Task item ->
Return the material unaltered, line by line.

----------

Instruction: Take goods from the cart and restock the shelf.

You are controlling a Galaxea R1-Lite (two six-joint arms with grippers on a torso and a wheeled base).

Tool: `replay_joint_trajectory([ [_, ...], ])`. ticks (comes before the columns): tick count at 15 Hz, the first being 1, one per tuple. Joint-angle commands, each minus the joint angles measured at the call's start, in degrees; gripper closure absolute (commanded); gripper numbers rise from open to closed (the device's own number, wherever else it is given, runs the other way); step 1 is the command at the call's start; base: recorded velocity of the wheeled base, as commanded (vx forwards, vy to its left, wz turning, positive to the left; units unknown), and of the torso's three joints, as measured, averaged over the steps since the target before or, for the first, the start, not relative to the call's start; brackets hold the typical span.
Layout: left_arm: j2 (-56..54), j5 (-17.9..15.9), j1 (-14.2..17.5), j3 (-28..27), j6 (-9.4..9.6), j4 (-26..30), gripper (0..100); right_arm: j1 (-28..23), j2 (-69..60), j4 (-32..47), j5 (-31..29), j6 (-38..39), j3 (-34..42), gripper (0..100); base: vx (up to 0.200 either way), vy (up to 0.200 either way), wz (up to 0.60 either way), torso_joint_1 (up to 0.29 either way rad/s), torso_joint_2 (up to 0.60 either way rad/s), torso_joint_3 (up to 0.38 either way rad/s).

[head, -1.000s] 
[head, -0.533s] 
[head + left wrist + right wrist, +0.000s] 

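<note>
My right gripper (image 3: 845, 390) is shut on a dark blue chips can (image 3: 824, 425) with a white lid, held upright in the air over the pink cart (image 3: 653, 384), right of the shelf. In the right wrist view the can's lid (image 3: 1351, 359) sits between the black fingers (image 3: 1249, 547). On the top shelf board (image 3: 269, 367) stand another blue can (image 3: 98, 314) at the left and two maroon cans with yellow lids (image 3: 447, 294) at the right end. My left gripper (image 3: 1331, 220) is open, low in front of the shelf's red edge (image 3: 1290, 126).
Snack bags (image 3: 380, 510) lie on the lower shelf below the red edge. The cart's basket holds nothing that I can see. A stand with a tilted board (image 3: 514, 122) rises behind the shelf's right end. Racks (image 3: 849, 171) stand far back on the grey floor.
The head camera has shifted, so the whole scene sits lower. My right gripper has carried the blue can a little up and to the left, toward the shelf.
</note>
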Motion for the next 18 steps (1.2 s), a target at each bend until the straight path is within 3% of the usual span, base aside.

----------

Solution to the problem ->
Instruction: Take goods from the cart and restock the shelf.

You are controlling a Galaxea R1-Lite (two six-joint arms with grippers on a torso and a wheeled base).

Tool: `replay_joint_trajectory([ [_, ...], ])`. ticks (comes before the columns): tick count at 15 Hz, the first being 1, one per tuple. Joint-angle commands, each minus the joint angles measured at the call's start, in degrees; gripper closure absolute (commanded); gripper numbers rise from open to closed (the device's own number, wherever else it is given, runs the other way); step 1 is the command at the call's start; base: recorded velocity of the wheeled base, as commanded (vx forwards, vy to its left, wz turning, positive to the left; units unknown), and of the torso's three joints, as measured, averaged over the steps since the target before or, for the first, the start, not relative to the call's start; brackets hold the typical span.
Layout: left_arm: j2 (-56..54), j5 (-17.9..15.9), j1 (-14.2..17.5), j3 (-28..27), j6 (-9.4..9.6), j4 (-26..30), gripper (0..100); right_arm: j1 (-28..23), j2 (-69..60), j4 (-32..47), j5 (-31..29), j6 (-38..39), j3 (-34..42), gripper (0..100); base: vx (up to 0.200 either way), vy (up to 0.200 either way), wz (up to 0.60 either way), torso_joint_1 (up to 0.29 either way rad/s), torso_joint_2 (up to 0.60 either way rad/s), torso_joint_3 (up to 0.38 either way rad/s).

[head, -1.000s] 
[head, -0.533s] 
[head + left wrist + right wrist, +0.000s] 

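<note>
My right gripper (image 3: 845, 390) is shut on a dark blue chips can (image 3: 824, 425) with a white lid, held upright in the air over the pink cart (image 3: 653, 384), right of the shelf. In the right wrist view the can's lid (image 3: 1351, 359) sits between the black fingers (image 3: 1249, 547). On the top shelf board (image 3: 269, 367) stand another blue can (image 3: 98, 314) at the left and two maroon cans with yellow lids (image 3: 447, 294) at the right end. My left gripper (image 3: 1331, 220) is open, low in front of the shelf's red edge (image 3: 1290, 126).
Snack bags (image 3: 380, 510) lie on the lower shelf below the red edge. The cart's basket holds nothing that I can see. A stand with a tilted board (image 3: 514, 122) rises behind the shelf's right end. Racks (image 3: 849, 171) stand far back on the grey floor.
The head camera has shifted, so the whole scene sits lower. My right gripper has carried the blue can a little up and to the left, toward the shelf.
</note>
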Motion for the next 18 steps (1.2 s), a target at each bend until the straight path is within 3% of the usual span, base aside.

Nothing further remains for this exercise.